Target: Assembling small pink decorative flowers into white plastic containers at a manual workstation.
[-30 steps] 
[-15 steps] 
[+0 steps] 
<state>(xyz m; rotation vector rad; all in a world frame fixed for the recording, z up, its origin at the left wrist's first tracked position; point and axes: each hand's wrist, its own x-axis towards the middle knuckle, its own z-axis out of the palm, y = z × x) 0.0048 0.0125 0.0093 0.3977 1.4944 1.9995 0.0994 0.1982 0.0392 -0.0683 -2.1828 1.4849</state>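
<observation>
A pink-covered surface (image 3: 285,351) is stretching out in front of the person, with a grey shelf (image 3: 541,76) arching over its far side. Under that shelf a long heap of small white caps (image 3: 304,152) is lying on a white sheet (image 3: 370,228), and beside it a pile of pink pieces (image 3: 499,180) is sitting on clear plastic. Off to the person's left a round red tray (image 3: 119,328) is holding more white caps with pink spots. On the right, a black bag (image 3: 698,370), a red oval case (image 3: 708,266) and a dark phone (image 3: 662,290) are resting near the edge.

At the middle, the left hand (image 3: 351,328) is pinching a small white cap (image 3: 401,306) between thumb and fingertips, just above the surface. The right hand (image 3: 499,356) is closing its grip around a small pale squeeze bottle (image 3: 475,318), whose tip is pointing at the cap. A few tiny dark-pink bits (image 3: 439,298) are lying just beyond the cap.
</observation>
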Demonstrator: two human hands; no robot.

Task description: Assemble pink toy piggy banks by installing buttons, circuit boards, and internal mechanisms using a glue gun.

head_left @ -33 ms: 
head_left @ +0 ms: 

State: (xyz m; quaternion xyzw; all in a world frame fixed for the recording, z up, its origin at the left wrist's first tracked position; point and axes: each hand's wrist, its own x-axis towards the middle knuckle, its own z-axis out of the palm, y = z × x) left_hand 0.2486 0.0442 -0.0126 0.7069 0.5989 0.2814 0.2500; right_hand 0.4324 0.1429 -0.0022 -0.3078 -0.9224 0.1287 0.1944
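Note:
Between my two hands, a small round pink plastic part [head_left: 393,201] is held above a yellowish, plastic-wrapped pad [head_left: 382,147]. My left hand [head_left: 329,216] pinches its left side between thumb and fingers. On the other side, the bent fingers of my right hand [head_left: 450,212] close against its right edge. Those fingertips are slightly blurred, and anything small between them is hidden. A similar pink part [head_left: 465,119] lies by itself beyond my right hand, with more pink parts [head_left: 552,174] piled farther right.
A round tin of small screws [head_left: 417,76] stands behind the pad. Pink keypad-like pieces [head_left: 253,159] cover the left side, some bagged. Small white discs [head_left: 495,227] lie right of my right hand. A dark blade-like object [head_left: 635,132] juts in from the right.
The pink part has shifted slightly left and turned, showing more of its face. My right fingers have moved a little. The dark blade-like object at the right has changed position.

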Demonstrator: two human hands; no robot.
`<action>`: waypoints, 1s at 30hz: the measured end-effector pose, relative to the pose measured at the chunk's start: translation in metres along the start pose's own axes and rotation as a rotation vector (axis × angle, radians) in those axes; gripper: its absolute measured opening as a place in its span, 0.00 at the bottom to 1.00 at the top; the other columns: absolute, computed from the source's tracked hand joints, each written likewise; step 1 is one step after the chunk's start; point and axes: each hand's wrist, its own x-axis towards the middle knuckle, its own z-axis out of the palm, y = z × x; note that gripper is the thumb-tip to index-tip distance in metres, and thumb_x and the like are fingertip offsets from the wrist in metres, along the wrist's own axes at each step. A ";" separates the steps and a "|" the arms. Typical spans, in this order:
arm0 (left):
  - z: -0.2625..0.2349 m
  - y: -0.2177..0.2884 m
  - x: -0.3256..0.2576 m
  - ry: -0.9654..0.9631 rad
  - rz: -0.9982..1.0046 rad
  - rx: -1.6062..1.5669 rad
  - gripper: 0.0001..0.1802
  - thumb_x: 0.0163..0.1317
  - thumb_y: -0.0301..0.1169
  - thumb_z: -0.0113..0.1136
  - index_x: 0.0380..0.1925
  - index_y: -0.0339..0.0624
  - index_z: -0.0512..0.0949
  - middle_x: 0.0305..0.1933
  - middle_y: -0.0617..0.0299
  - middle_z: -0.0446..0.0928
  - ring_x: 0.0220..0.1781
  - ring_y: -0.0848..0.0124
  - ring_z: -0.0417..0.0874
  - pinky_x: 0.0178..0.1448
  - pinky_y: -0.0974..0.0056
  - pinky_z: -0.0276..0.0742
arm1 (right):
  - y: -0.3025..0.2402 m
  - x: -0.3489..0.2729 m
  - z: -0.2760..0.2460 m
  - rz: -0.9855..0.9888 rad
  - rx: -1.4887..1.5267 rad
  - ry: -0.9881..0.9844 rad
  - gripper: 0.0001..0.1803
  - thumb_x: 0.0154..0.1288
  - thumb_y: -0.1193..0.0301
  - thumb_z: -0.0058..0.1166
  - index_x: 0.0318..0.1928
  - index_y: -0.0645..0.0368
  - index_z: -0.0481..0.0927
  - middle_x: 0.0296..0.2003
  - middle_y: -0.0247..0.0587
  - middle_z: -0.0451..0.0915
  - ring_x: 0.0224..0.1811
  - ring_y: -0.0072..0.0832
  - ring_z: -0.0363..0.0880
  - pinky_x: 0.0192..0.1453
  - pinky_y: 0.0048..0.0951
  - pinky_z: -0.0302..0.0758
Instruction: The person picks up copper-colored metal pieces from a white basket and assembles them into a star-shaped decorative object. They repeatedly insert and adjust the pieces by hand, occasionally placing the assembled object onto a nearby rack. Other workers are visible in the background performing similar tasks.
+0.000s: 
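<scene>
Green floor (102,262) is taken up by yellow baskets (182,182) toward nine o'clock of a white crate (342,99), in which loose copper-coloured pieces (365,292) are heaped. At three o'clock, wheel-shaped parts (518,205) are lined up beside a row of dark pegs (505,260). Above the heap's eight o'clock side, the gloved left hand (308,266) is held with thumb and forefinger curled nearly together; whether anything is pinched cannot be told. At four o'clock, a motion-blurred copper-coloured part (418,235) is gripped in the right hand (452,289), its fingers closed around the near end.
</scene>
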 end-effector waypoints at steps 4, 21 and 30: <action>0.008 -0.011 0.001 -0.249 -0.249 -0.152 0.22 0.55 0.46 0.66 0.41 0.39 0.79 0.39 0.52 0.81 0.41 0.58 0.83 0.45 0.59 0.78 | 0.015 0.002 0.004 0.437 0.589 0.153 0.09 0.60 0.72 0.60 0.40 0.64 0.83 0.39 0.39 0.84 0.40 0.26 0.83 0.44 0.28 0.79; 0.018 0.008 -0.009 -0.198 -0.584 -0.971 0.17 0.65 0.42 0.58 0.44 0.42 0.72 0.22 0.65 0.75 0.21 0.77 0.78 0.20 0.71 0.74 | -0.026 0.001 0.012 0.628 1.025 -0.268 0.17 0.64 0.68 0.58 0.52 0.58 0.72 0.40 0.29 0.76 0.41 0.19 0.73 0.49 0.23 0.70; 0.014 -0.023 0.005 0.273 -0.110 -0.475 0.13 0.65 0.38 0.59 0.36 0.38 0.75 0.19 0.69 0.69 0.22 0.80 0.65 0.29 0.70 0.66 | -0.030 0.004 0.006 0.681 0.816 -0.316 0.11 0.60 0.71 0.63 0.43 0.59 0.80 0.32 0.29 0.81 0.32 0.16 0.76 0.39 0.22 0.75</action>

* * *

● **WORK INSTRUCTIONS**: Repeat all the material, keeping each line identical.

● **COMPLETED EXERCISE**:
Target: Assembling small pink decorative flowers into white plastic containers at a manual workstation.
[-30 steps] 
[-15 steps] 
[+0 steps] 
<state>(xyz m; rotation vector rad; all in a world frame fixed for the recording, z up, its origin at the left wrist's first tracked position; point and axes: each hand's wrist, its own x-axis towards the middle knuckle, its own z-axis out of the palm, y = z × x) 0.0048 0.0125 0.0093 0.3977 1.4944 1.9995 0.0994 0.1982 0.0392 -0.0683 -2.1828 1.4849</state>
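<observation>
A pink-covered surface (image 3: 285,351) is stretching out in front of the person, with a grey shelf (image 3: 541,76) arching over its far side. Under that shelf a long heap of small white caps (image 3: 304,152) is lying on a white sheet (image 3: 370,228), and beside it a pile of pink pieces (image 3: 499,180) is sitting on clear plastic. Off to the person's left a round red tray (image 3: 119,328) is holding more white caps with pink spots. On the right, a black bag (image 3: 698,370), a red oval case (image 3: 708,266) and a dark phone (image 3: 662,290) are resting near the edge.

At the middle, the left hand (image 3: 351,328) is pinching a small white cap (image 3: 401,306) between thumb and fingertips, just above the surface. The right hand (image 3: 499,356) is closing its grip around a small pale squeeze bottle (image 3: 475,318), whose tip is pointing at the cap. A few tiny dark-pink bits (image 3: 439,298) are lying just beyond the cap.
</observation>
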Demonstrator: two human hands; no robot.

Task description: Assemble pink toy piggy banks by installing buttons, circuit boards, and internal mechanisms using a glue gun.

head_left @ -33 ms: 
head_left @ +0 ms: 

State: (xyz m; quaternion xyzw; all in a world frame fixed for the recording, z up, its origin at the left wrist's first tracked position; point and axes: each hand's wrist, its own x-axis towards the middle knuckle, its own z-axis out of the palm, y = z × x) left_hand 0.2486 0.0442 -0.0126 0.7069 0.5989 0.2814 0.2500; right_hand 0.4324 0.1429 -0.0022 -0.3078 -0.9224 0.1287 0.1944
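Note:
Between my two hands, a small round pink plastic part [head_left: 393,201] is held above a yellowish, plastic-wrapped pad [head_left: 382,147]. My left hand [head_left: 329,216] pinches its left side between thumb and fingers. On the other side, the bent fingers of my right hand [head_left: 450,212] close against its right edge. Those fingertips are slightly blurred, and anything small between them is hidden. A similar pink part [head_left: 465,119] lies by itself beyond my right hand, with more pink parts [head_left: 552,174] piled farther right.
A round tin of small screws [head_left: 417,76] stands behind the pad. Pink keypad-like pieces [head_left: 253,159] cover the left side, some bagged. Small white discs [head_left: 495,227] lie right of my right hand. A dark blade-like object [head_left: 635,132] juts in from the right.
The pink part has shifted slightly left and turned, showing more of its face. My right fingers have moved a little. The dark blade-like object at the right has changed position.
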
Demonstrator: two human hands; no robot.
`<action>`: waypoints, 1s at 30hz: the measured end-effector pose, relative to the pose measured at the chunk's start: translation in metres along the start pose's own axes and rotation as a rotation vector (axis × angle, radians) in those axes; gripper: its absolute measured opening as a place in its span, 0.00 at the bottom to 1.00 at the top; the other columns: absolute, computed from the source's tracked hand joints, each written likewise; step 1 is one step after the chunk's start; point and axes: each hand's wrist, its own x-axis towards the middle knuckle, its own z-axis out of the palm, y = z × x; note that gripper is the thumb-tip to index-tip distance in metres, and thumb_x and the like are fingertip offsets from the wrist in metres, along the wrist's own axes at each step. A ";" separates the steps and a "|" the arms. Typical spans, in this order:
arm0 (left):
  - z: -0.2625..0.2349 m
  - y: -0.2177..0.2884 m
  - x: -0.3256..0.2576 m
  - ry: -0.9654..0.9631 rad
  - rz: -0.9982..1.0046 rad
  - rx: -1.6062..1.5669 rad
  - gripper: 0.0001..0.1802
  - thumb_x: 0.0163..0.1317
  - thumb_y: -0.0301..0.1169
  - thumb_z: -0.0113..0.1136
  - index_x: 0.0380..0.1925
  - index_y: -0.0339..0.0624
  - index_z: -0.0512..0.0949
  - middle_x: 0.0305..0.1933
  - middle_y: -0.0617..0.0299
  - middle_z: -0.0446..0.0928
  - ring_x: 0.0220..0.1781
  - ring_y: -0.0848..0.0124
  - ring_z: -0.0417..0.0874
  - pinky_x: 0.0178..0.1448
  - pinky_y: -0.0974..0.0056
  - pinky_z: -0.0276..0.0742
arm1 (right):
  - y: -0.3025..0.2402 m
  - x: -0.3489..0.2729 m
  - z: -0.2760..0.2460 m
  - rz: -0.9855..0.9888 rad
  - rx: -1.4887..1.5267 rad
  - ry: -0.9881..0.9844 rad
  - gripper: 0.0001..0.1803
  - thumb_x: 0.0154..0.1288
  - thumb_y: -0.1193..0.0301
  - thumb_z: -0.0058..0.1166
  - index_x: 0.0318..0.1928
  - index_y: -0.0645..0.0368
  - index_z: -0.0481..0.0927
  - middle_x: 0.0296..0.2003
  - middle_y: -0.0247..0.0587
  - middle_z: -0.0451..0.0915
  - ring_x: 0.0224..0.1811
  - ring_y: -0.0072..0.0832
  - ring_z: -0.0363..0.0880
  - pinky_x: 0.0192..0.1453
  - pinky_y: 0.0048..0.0951
  - pinky_z: -0.0302..0.0758
Instruction: The person picks up copper-colored metal pieces from a white basket and assembles them into a star-shaped decorative object. They repeatedly insert and adjust the pieces by hand, occasionally placing the assembled object onto a nearby rack. Other workers are visible in the background performing similar tasks.
+0.000s: 
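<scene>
Green floor (102,262) is taken up by yellow baskets (182,182) toward nine o'clock of a white crate (342,99), in which loose copper-coloured pieces (365,292) are heaped. At three o'clock, wheel-shaped parts (518,205) are lined up beside a row of dark pegs (505,260). Above the heap's eight o'clock side, the gloved left hand (308,266) is held with thumb and forefinger curled nearly together; whether anything is pinched cannot be told. At four o'clock, a motion-blurred copper-coloured part (418,235) is gripped in the right hand (452,289), its fingers closed around the near end.
</scene>
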 end-effector waypoints at steps 4, 21 and 30: <action>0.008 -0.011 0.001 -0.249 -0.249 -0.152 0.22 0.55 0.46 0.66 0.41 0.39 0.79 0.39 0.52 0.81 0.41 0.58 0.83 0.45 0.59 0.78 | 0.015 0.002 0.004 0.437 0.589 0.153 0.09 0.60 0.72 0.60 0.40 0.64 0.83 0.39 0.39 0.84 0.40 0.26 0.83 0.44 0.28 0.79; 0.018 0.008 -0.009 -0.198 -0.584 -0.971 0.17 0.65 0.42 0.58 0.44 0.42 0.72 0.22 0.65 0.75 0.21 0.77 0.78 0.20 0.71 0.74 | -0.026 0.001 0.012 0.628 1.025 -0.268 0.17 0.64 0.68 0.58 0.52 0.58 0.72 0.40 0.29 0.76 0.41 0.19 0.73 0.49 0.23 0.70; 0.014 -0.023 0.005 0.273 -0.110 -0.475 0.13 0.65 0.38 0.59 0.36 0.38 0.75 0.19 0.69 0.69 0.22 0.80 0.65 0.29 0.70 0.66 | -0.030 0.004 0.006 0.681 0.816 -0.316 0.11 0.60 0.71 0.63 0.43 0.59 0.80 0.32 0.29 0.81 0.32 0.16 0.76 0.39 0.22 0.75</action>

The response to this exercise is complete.